Before I give specific suggestions about party pieces, I want to talk about shopping for pieces that aren't the most popular style for a season. Pretty much every store will start getting in a collection of glitzy dresses for the holiday so it can quickly feel like there are no other options. But if you approach your outfit search from the right angle, you will be able to find a great look without a lot of stress.
First, check out the sale section. All the fall pieces (with their lovely autumnal colors) are going to be marked down and put together in an overwhelmingly crowded section at the back of the store. It takes a little bit of patience, but there are often gems back there. When shopping the sale rack, be willing to try on multiple sizes. Sometimes pieces end up back there because their fit was slightly different than the brand's normal sizing and other people were unwilling to try a size up.

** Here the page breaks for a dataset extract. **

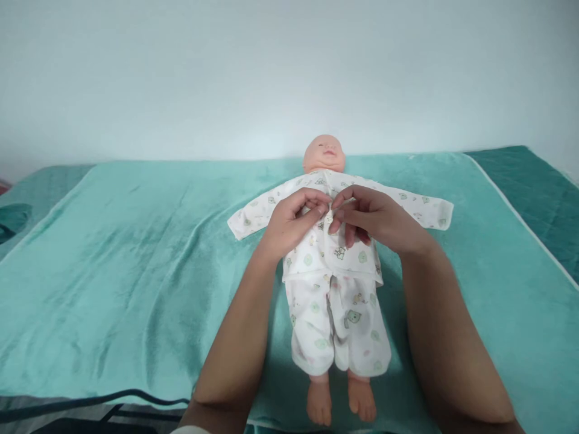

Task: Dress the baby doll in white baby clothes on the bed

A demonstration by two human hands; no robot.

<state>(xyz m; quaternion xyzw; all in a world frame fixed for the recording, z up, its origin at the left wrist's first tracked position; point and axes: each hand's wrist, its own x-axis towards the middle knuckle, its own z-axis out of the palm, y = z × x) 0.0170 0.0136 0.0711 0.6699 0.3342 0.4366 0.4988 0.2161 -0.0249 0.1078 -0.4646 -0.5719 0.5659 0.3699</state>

Second, shop at department stores. They have a much wider selection because they need to cater to a large audience (and also because their larger physical space means they have room to display more pieces). You can also try a store that focuses more on vintage-inspired or bohemian fashion, such as Anthropologie, because the color palettes there tend more towards the earth tones.
Now onto answering the original question. My immediate thought when I read this question was that bronze would be the perfect party color. It is earthier and more subdued than gold or silver, but it is still in the metallic family so you have a bit of shine. Plus, the great thing is that bronze comes in many variations as some lean more towards rust red and others to chocolate brown.
If bronze still feels too glitzy for your tastes, instead focus on the fabric. Taupe or olive green may not seem like party colors, but if your dress is made of flowing silk or delicate lace you will look appropriately dressed. For the holiday season I absolutely love jacquard and flocked fabrics because the texture adds visual interest and since they are thicker fabrics, they feel seasonal.